The study commissioned by Highlands and Islands Enterprise (HIE), was carried out by the Glasgow University's Training and Employment Research Unit. It showed an average 26 per cent increase in visitor numbers since the route opened.

This compares with a 6 per cent average increase across the Highlands.

Traffic data also reveals that volumes along the route were up by some 10 per cent.

The study included interviews with accommodation providers and visitor attractions along the route, which identified an average 15 to 20 per cent increase in trade.

It is recognised that other factors would have contributed to this growth, given it was a generally strong year for tourism in Scotland and the Highlands.

However, according to HIE the findings from the study, coupled with the results from a previous survey of businesses on the route, indicate that the NC500 has been a major driver of recent increases.

But the challenges include maintaining the condition of the route, ensuring sufficient parking, waste facilities and public toilets, and continued efforts to encourage better driving.

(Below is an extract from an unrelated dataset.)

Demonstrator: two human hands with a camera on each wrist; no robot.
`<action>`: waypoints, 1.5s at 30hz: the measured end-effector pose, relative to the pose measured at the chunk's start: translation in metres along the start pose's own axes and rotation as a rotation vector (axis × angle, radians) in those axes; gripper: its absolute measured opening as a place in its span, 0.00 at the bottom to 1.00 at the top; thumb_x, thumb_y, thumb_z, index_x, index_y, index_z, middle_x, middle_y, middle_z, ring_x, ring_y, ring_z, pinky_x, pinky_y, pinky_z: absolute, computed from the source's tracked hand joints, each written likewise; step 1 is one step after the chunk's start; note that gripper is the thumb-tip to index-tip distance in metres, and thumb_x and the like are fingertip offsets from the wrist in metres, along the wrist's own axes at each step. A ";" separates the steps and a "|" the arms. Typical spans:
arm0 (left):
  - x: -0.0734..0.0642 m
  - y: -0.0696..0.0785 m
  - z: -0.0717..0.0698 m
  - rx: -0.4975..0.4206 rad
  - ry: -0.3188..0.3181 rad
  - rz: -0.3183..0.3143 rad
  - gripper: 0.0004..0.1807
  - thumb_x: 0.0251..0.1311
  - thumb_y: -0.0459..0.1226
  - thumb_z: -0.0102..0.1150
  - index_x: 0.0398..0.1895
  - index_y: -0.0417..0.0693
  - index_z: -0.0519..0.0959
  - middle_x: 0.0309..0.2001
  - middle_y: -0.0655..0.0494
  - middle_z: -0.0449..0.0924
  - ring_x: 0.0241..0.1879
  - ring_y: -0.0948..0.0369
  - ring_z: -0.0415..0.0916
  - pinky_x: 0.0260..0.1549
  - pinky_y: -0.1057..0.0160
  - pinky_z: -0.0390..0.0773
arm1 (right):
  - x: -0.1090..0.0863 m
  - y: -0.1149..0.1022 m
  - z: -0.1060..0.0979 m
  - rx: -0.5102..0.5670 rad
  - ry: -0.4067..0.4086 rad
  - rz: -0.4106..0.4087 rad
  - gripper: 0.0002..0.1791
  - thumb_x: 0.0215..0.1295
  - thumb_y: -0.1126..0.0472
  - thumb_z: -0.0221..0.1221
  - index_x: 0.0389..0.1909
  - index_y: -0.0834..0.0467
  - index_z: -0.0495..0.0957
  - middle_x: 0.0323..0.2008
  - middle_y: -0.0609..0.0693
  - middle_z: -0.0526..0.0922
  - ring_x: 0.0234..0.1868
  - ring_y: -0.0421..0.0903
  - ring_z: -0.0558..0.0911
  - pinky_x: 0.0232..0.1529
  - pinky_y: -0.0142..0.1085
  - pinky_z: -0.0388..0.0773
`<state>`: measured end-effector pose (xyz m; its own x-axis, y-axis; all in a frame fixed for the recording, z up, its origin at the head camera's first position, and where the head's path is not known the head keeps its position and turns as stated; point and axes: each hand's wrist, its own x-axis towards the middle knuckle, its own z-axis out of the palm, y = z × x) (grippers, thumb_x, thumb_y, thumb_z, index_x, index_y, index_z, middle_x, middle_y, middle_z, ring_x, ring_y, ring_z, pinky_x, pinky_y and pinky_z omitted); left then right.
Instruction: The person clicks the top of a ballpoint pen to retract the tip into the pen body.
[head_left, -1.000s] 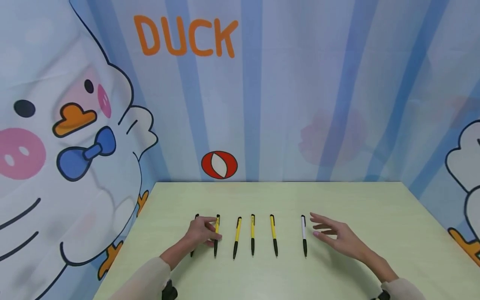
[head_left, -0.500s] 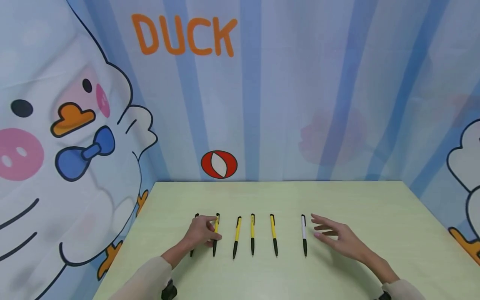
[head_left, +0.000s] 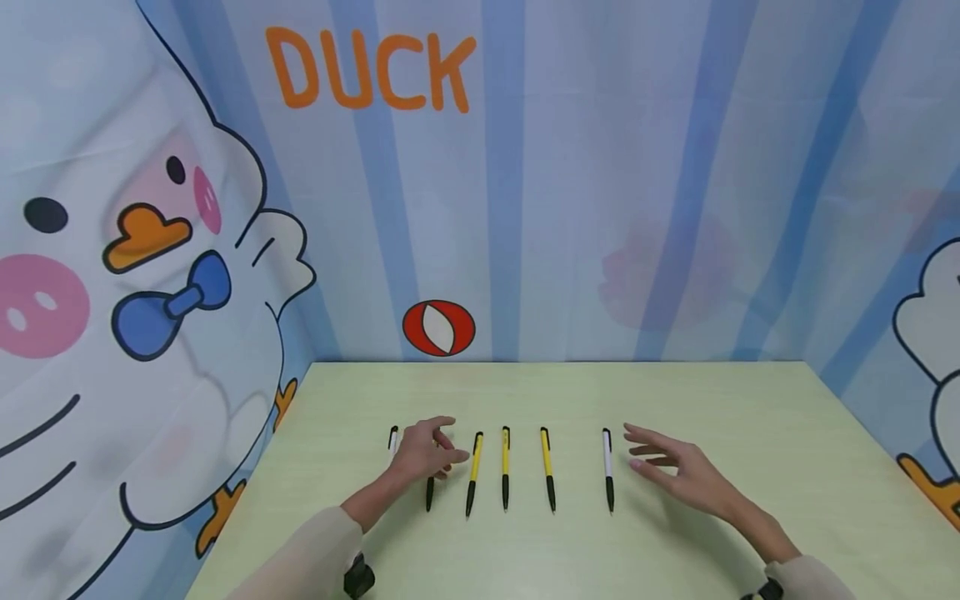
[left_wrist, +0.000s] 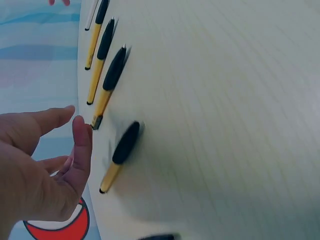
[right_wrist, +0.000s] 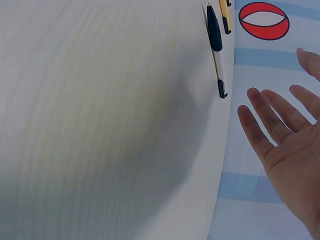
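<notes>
Several pens with black grips lie side by side in a row on the table. My left hand (head_left: 422,450) hovers over the second pen from the left, a yellow pen (left_wrist: 120,157) whose upper part it hides in the head view. Its thumb and fingers are apart, holding nothing, and their tips are near another yellow pen (head_left: 474,475). Further right lie two more yellow pens, one in the middle (head_left: 506,469) and one beyond it (head_left: 548,471). My right hand (head_left: 678,475) hangs with loosely extended fingers just right of a white pen (head_left: 607,471), grasping nothing.
At the row's left end, another white pen (head_left: 393,440) is partly covered by my left hand. The pale table (head_left: 675,400) backs onto a blue striped cloth (head_left: 570,208) with printed ducks and a red ball.
My left hand has let go of the second pen and moved right, its fingers spreading. That pen stays on the table. My right hand has hardly moved.
</notes>
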<state>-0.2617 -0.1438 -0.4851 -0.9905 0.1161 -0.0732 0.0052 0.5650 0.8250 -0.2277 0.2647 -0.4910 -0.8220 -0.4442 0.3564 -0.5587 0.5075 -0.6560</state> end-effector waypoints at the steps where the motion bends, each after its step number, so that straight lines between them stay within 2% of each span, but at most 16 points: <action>1: 0.000 0.002 0.003 -0.007 -0.026 0.011 0.38 0.55 0.32 0.75 0.70 0.35 0.70 0.34 0.47 0.81 0.23 0.58 0.82 0.23 0.61 0.88 | 0.001 0.000 0.000 0.000 -0.001 -0.001 0.27 0.74 0.64 0.59 0.72 0.62 0.70 0.61 0.66 0.81 0.53 0.46 0.87 0.50 0.35 0.87; 5: 0.000 0.010 0.013 -0.001 -0.115 0.017 0.40 0.53 0.31 0.76 0.71 0.35 0.69 0.34 0.47 0.81 0.23 0.59 0.83 0.24 0.60 0.88 | 0.002 0.000 0.001 0.011 -0.005 -0.006 0.27 0.74 0.64 0.59 0.72 0.62 0.70 0.61 0.67 0.81 0.53 0.47 0.87 0.50 0.36 0.87; 9: 0.002 0.015 0.023 0.041 -0.153 0.001 0.42 0.51 0.31 0.77 0.71 0.36 0.69 0.32 0.50 0.80 0.23 0.61 0.81 0.23 0.63 0.87 | 0.003 0.000 0.004 0.027 -0.005 -0.014 0.27 0.73 0.65 0.59 0.71 0.64 0.70 0.61 0.68 0.80 0.53 0.47 0.87 0.50 0.36 0.87; 16: 0.003 0.017 0.031 0.146 -0.102 0.010 0.40 0.46 0.26 0.77 0.67 0.35 0.73 0.28 0.52 0.81 0.18 0.62 0.80 0.22 0.65 0.84 | 0.003 0.000 0.009 0.036 -0.012 0.002 0.27 0.73 0.64 0.60 0.71 0.63 0.70 0.61 0.68 0.80 0.53 0.53 0.87 0.51 0.39 0.87; 18: 0.002 0.016 0.031 0.184 -0.086 0.014 0.39 0.46 0.26 0.77 0.66 0.36 0.75 0.28 0.53 0.81 0.18 0.62 0.80 0.22 0.65 0.83 | 0.002 -0.001 0.011 0.042 -0.012 0.007 0.27 0.73 0.64 0.60 0.71 0.63 0.70 0.61 0.67 0.80 0.53 0.53 0.87 0.51 0.41 0.87; 21: 0.003 0.015 0.031 0.190 -0.080 0.001 0.37 0.47 0.25 0.75 0.66 0.36 0.75 0.28 0.53 0.82 0.20 0.63 0.80 0.23 0.65 0.83 | 0.003 -0.004 0.011 0.042 -0.014 -0.001 0.27 0.73 0.64 0.60 0.71 0.64 0.70 0.61 0.68 0.80 0.53 0.52 0.87 0.51 0.44 0.87; 27: 0.004 0.012 0.032 0.083 -0.067 -0.023 0.35 0.50 0.25 0.71 0.66 0.35 0.75 0.32 0.50 0.83 0.23 0.62 0.81 0.21 0.63 0.87 | 0.003 -0.006 0.010 0.034 -0.006 -0.007 0.26 0.73 0.64 0.60 0.70 0.64 0.71 0.61 0.67 0.80 0.53 0.50 0.87 0.50 0.45 0.88; 33: 0.002 0.010 0.031 -0.129 -0.054 -0.092 0.36 0.53 0.25 0.67 0.69 0.37 0.72 0.37 0.48 0.81 0.25 0.61 0.83 0.24 0.61 0.88 | 0.005 -0.004 0.011 0.025 -0.007 0.015 0.27 0.74 0.62 0.60 0.71 0.64 0.70 0.62 0.67 0.80 0.53 0.58 0.87 0.51 0.45 0.87; 41: -0.009 0.015 0.027 -0.317 -0.093 -0.087 0.35 0.57 0.24 0.66 0.71 0.37 0.70 0.42 0.47 0.78 0.31 0.61 0.85 0.30 0.58 0.90 | 0.005 -0.002 0.013 0.021 -0.034 0.026 0.27 0.74 0.61 0.59 0.71 0.65 0.69 0.62 0.68 0.79 0.53 0.62 0.85 0.51 0.48 0.87; 45: -0.017 0.023 0.027 -0.389 -0.108 -0.079 0.36 0.58 0.24 0.65 0.72 0.38 0.69 0.43 0.46 0.77 0.34 0.59 0.86 0.34 0.56 0.91 | 0.009 -0.003 0.015 0.003 -0.043 0.034 0.33 0.75 0.60 0.59 0.76 0.63 0.62 0.64 0.68 0.78 0.54 0.63 0.85 0.52 0.53 0.86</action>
<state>-0.2405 -0.1109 -0.4802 -0.9656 0.1818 -0.1860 -0.1429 0.2268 0.9634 -0.2315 0.2477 -0.4959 -0.8350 -0.4582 0.3045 -0.5298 0.5206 -0.6695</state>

The report also highlighted the increased demand for labour.

Tourism Secretary Fiona Hyslop said:

“Today’s report shows the route is already delivering for the north of Scotland and has tremendous potential to further benefit the communities it serves, encourage more investment in tourism facilities, stimulate jobs and expand the tourism season. I look forward to continuing to work with HIE and other partners to strengthen the growth we’re seeing as a result of the NC500’s introduction.”

David Oxley, HIE’s director of business and sector development, said:

“This study suggests the NC500 has very quickly had a positive impact in the north Highlands.

"It’s a product that has helped promote some of Scotland’s most stunning scenery to a global audience, whilst also providing a further boost for the Highlands and Islands’ growing tourism sector.

“With the NC500’s popularity set to be sustained over the coming years, it is crucial that we understand the impact it has on communities and businesses."

NC 500 was the brainchild of the North Highland Initiative (NHI), which followed efforts by Prince Charles to bring together the farming community, local businesses and the tourism industry in Caithness. He used to regularly visit the county to see his grandmother in the Castle of Mey.